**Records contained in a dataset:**
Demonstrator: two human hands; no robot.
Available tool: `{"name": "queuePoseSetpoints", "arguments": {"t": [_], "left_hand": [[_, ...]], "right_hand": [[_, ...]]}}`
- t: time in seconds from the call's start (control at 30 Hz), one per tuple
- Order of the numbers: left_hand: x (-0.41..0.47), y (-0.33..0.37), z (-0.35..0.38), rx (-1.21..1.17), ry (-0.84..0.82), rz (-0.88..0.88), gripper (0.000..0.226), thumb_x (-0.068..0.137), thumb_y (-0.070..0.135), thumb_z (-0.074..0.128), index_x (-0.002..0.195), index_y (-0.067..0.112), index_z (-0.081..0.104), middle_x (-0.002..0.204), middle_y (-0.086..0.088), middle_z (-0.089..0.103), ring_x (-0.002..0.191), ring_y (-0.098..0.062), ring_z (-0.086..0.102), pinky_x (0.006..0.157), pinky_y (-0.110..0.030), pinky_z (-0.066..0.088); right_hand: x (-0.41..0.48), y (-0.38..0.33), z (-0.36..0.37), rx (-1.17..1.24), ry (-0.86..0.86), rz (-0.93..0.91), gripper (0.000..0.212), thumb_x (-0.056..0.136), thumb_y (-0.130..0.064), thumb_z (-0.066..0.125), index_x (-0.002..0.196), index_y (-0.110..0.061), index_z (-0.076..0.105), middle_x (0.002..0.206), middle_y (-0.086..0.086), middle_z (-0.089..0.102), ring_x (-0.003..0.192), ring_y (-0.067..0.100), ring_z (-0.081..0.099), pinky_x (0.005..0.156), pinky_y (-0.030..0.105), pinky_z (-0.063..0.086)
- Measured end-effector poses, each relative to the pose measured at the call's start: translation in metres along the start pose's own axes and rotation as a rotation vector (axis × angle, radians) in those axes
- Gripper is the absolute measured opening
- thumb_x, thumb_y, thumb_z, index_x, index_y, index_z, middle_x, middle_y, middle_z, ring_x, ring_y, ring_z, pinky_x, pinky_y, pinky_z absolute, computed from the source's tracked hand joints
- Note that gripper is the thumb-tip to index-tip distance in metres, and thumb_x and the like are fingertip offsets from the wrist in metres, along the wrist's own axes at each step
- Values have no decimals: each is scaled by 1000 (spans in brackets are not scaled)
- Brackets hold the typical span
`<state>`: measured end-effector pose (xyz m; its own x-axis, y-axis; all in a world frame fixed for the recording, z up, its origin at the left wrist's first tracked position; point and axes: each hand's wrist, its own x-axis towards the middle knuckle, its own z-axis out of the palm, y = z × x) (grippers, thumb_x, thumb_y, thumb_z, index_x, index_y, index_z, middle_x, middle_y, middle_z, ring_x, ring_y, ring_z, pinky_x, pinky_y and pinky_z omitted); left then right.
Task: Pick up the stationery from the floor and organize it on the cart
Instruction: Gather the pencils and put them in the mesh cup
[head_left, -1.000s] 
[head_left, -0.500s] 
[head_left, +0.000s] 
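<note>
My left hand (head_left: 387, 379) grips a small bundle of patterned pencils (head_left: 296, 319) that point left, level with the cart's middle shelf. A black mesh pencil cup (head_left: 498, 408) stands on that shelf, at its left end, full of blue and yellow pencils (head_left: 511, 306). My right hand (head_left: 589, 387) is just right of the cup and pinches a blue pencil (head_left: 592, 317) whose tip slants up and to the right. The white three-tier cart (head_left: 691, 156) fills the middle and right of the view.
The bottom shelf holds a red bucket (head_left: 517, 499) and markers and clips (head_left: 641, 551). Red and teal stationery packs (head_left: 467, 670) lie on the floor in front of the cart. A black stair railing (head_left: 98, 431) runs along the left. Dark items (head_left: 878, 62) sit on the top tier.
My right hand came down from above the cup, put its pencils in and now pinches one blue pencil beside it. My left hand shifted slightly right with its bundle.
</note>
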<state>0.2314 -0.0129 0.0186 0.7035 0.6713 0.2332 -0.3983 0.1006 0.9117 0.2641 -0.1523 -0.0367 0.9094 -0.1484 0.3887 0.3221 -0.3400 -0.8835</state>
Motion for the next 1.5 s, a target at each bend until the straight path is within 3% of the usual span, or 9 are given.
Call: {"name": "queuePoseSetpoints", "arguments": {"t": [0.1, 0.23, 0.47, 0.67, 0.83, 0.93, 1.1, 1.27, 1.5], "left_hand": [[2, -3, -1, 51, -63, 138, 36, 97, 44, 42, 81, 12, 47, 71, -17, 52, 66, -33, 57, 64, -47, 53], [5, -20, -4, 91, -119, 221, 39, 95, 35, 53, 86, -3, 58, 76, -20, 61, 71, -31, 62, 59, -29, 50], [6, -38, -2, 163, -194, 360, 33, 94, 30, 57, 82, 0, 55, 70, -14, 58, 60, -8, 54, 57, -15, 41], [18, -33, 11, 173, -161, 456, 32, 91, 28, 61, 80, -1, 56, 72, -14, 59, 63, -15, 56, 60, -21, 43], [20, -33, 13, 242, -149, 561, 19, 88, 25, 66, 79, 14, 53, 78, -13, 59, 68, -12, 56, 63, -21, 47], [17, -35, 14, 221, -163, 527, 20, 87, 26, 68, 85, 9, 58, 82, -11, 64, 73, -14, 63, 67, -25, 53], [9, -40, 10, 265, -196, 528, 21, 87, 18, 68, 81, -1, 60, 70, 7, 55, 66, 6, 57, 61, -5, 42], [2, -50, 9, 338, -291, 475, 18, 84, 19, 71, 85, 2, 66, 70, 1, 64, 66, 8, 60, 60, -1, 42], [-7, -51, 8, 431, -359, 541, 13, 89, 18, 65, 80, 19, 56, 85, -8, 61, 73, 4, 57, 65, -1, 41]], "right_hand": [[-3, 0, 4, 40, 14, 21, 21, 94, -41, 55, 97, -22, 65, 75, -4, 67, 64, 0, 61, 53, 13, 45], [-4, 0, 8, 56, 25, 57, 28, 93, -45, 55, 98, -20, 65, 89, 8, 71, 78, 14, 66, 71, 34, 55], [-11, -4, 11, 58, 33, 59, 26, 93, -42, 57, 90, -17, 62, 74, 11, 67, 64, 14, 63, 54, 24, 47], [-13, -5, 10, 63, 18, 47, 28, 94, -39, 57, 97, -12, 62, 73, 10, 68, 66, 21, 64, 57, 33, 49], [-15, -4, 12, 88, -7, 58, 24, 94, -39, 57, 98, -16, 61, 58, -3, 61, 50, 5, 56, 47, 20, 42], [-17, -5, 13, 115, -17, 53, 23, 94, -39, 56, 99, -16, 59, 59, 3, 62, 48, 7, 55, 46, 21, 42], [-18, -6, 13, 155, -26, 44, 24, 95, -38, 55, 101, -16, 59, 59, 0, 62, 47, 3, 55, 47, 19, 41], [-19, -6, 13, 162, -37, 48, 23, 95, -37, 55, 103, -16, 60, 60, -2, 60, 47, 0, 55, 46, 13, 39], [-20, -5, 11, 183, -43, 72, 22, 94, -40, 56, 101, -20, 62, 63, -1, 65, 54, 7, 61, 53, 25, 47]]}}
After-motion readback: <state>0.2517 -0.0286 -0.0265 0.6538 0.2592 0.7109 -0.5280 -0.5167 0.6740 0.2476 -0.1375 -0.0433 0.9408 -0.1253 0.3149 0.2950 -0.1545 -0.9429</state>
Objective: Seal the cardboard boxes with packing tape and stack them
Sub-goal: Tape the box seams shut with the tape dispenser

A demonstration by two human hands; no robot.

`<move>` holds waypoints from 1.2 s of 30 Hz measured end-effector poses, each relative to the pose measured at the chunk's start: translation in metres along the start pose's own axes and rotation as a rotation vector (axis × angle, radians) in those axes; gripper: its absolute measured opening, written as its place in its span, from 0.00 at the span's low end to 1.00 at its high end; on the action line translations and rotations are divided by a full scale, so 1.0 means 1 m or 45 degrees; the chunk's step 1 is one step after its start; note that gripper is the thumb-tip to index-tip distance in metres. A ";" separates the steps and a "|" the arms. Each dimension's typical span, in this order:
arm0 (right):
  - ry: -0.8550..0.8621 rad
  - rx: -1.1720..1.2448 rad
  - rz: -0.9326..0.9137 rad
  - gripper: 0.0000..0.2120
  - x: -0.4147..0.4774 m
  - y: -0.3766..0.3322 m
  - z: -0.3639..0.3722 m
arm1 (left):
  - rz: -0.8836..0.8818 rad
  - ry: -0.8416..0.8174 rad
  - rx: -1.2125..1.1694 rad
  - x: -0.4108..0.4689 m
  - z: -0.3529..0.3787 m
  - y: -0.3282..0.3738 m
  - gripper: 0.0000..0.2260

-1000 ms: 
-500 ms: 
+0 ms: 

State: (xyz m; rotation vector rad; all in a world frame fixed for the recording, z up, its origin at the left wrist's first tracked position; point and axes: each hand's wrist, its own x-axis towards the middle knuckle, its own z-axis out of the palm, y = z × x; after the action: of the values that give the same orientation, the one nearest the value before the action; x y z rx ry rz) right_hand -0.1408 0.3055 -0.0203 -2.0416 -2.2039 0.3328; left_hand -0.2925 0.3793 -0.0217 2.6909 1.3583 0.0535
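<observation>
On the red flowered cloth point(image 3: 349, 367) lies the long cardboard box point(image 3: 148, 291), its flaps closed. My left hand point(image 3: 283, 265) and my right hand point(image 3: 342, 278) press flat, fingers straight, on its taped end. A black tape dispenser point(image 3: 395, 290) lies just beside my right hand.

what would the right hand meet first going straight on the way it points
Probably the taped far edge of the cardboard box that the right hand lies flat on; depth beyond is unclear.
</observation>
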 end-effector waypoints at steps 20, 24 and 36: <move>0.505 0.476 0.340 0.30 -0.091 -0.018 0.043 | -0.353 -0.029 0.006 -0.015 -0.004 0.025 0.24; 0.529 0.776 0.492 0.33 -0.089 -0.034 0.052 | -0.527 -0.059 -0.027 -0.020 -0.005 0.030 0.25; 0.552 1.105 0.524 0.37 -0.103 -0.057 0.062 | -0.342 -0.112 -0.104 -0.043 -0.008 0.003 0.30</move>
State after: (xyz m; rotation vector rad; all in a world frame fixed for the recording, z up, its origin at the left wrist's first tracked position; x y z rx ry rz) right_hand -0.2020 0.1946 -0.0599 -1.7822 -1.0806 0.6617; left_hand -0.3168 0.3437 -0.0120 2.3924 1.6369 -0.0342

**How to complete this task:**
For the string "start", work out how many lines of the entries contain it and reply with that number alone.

**Task solution:**
3